▸ What you need to do: Scan the data below and pick out the lines containing the word "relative".

Dataset excerpts:
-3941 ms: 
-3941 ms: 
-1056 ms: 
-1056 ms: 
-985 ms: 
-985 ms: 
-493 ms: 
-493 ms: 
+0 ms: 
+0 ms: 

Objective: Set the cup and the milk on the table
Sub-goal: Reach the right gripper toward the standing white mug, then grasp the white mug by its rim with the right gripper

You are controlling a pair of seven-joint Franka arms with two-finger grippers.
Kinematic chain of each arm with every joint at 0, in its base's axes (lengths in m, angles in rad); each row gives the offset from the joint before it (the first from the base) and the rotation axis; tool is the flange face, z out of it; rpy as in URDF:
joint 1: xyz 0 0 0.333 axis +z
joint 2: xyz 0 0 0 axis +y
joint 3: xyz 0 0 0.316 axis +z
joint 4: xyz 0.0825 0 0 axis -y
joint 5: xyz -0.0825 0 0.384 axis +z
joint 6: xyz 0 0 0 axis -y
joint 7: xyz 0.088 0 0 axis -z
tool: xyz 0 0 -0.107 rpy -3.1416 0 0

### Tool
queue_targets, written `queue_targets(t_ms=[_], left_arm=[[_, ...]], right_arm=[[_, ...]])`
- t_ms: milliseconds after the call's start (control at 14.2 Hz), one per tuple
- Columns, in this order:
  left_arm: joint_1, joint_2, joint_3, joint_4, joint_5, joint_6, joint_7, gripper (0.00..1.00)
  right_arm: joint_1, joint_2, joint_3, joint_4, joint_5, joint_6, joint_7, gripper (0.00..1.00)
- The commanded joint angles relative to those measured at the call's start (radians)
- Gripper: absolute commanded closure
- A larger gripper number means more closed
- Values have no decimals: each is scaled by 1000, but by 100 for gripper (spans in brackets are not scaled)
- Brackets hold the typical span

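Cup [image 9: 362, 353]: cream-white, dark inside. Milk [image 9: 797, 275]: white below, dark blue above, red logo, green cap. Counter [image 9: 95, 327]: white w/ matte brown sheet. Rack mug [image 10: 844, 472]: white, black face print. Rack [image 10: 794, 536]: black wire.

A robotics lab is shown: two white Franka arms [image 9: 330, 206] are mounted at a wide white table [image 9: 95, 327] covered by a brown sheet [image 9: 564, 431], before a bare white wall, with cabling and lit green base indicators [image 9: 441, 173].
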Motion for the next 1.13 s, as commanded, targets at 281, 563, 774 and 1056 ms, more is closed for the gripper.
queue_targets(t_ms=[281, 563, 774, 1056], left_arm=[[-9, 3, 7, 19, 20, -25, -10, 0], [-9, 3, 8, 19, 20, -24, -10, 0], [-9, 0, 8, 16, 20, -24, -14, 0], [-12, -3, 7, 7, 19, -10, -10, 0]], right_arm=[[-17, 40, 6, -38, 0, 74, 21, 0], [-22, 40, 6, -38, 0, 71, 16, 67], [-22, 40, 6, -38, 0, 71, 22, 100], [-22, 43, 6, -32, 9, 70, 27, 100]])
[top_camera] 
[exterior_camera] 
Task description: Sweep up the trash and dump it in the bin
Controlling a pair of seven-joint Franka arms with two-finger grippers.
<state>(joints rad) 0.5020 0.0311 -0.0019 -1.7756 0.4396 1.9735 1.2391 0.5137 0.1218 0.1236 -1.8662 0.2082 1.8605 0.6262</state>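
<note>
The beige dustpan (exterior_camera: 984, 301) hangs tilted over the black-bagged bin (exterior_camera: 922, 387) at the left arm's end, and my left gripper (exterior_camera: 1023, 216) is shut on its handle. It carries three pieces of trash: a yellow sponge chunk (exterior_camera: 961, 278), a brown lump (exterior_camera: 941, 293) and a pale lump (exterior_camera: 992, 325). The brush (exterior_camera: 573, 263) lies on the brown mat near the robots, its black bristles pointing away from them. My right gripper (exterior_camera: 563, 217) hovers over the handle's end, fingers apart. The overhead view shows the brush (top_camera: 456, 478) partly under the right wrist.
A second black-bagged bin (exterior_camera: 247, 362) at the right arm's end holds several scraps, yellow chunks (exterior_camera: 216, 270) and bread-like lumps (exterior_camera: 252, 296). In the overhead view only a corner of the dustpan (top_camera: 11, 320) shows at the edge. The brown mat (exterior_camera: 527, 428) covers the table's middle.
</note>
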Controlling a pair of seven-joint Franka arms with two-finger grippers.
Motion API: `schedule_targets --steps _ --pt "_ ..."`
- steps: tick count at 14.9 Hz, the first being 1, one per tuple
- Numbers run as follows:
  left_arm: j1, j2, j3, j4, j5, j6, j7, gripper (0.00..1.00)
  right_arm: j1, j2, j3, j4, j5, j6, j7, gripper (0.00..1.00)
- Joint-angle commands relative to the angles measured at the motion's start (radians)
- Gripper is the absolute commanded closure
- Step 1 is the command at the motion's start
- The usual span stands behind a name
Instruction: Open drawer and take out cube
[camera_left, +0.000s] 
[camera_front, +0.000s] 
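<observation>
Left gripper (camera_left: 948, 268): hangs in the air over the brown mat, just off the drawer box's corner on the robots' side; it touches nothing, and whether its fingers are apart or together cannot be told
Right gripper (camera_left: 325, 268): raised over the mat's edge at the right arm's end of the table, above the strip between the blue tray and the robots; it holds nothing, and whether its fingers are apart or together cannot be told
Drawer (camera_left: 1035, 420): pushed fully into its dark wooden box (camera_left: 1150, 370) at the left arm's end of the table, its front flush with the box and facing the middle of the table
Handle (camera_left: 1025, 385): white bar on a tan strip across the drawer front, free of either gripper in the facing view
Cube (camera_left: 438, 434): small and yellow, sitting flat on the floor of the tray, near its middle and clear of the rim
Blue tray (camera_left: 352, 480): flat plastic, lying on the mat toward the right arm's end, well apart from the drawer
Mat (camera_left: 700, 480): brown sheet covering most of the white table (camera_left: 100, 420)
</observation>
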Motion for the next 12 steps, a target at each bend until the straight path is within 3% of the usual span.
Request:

▸ Response to the exercise:
- The commanded joint angles relative to those measured at the call's start (radians)
- Joint-angle commands relative to the angles measured at the motion's start (radians)

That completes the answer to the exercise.